ASMOTE cannot run on the full dataset — it requires separate class arrays
BSynthetic minority samples generated from test-set neighbours appear in the training fold, leaking information and inflating evaluation metrics
CThe imbalance ratio in the test set changes, which makes accuracy misleading
DNothing — SMOTE only uses feature values, not labels, so leakage is impossible
Applying SMOTE before splitting is a leakage bug. Synthetic points are generated by interpolating between real samples. If test-set samples participate in that interpolation, the training set contains points statistically correlated with test rows. The fix: use ImbPipeline with SMOTE inside cross_validate so it runs only on training folds.
Q03
You run GridSearchCV and find that sampling_strategy=0.75 outperforms sampling_strategy=1.0 (full balance). What is the most likely explanation?
AFull balance over-populates the minority space, creating a dense synthetic cluster that the model memorises; 0.75 adds diversity without crowding the feature space
Bsampling_strategy=1.0 always causes overfitting and should never be used
CThe grid search metric (F1-macro) is biased toward lower sampling strategies
D1.0 means no oversampling, which explains the lower score
At full balance (1.0), SMOTE may generate too many synthetic points in the already-dense minority region, causing the model to fit the synthetic distribution rather than the true one. 0.75 gives partial rebalancing that adds signal at the boundary without swamping the feature space. The best ratio is always dataset-specific — always tune it.
Q04
For XGBoost on imbalanced data, what is scale_pos_weight and how does it differ from SMOTE?

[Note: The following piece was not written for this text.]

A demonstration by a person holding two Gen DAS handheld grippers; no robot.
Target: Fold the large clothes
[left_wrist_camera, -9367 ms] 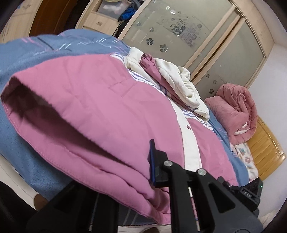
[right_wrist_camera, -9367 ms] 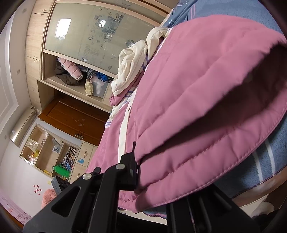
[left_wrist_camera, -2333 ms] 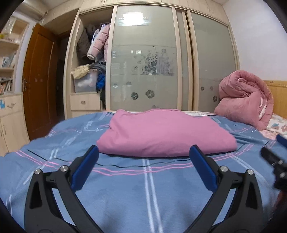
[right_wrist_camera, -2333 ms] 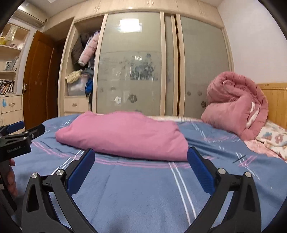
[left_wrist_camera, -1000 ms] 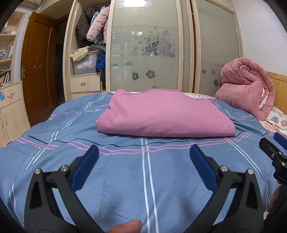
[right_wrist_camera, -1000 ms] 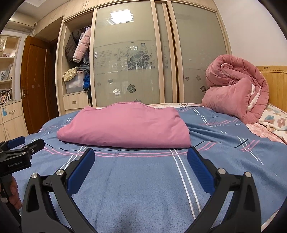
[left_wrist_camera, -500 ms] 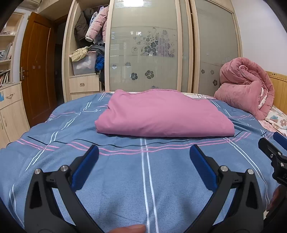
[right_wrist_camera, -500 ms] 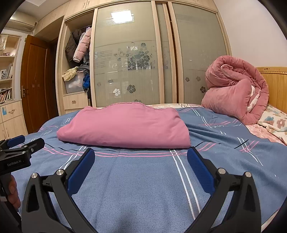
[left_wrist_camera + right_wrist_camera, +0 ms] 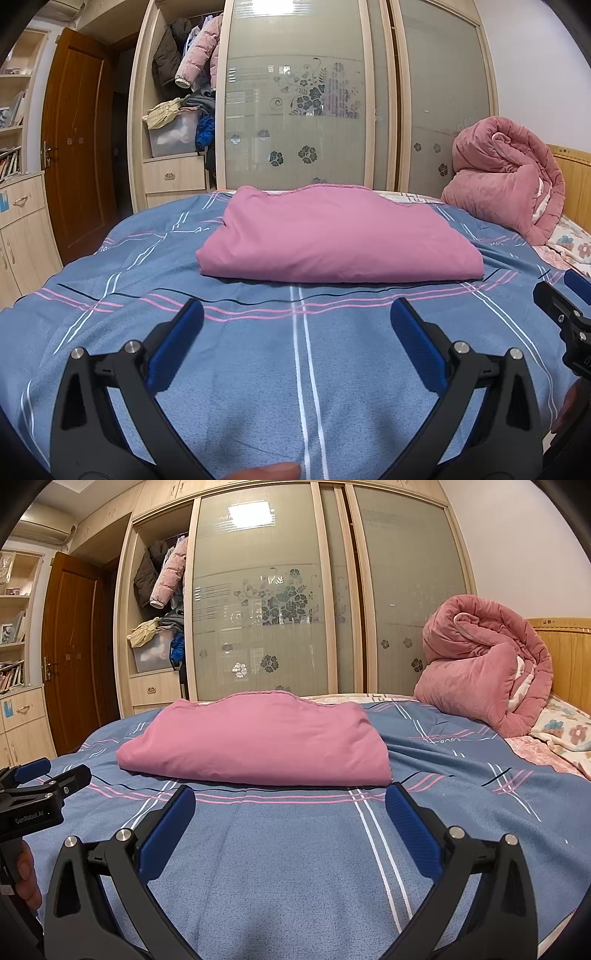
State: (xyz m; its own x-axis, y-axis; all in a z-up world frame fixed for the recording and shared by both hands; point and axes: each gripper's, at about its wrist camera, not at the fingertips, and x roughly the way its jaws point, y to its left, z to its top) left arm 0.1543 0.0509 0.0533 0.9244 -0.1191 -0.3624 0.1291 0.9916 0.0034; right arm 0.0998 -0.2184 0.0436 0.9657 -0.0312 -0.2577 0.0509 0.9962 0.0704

Ascale_pos_weight duplicates minority rows before training, exactly like ROS
Bscale_pos_weight generates synthetic minority samples using k-NN interpolation
CBoth methods are identical in effect — scale_pos_weight is just the XGBoost name for SMOTE
Dscale_pos_weight applies a single gradient weight (n_majority / n_minority) to the loss function during training; SMOTE physically adds new samples to the training set before fitting
scale_pos_weight=9 tells XGBoost to weight each minority gradient update 9× more heavily. It does not change the data — it changes the optimisation. SMOTE creates new samples that participate in tree splits as genuine data points. At high imbalance, SMOTE often wins because it gives the tree more actual splitting opportunities on minority boundaries.
Q05
Which metric is most appropriate as the primary evaluation criterion for a 20:1 imbalanced binary classifier?
AAccuracy — the most widely understood metric and appropriate for any classification task
BROC-AUC — it is threshold-independent and handles imbalance perfectly
CPR-AUC (average precision) — it focuses on the minority class and degrades correctly when a model is no better than random on that class
DF1 score — it is always the correct choice for imbalanced datasets
ROC-AUC can be inflated by a large TN pool — at 20:1 a model can score 0.85 ROC-AUC while barely identifying any minorities. PR-AUC is anchored to the minority class: a random classifier has PR-AUC ≈ 5% (the class prevalence) at 20:1, so every point of improvement is meaningful. F1 is good for a fixed threshold but misses the full picture across thresholds.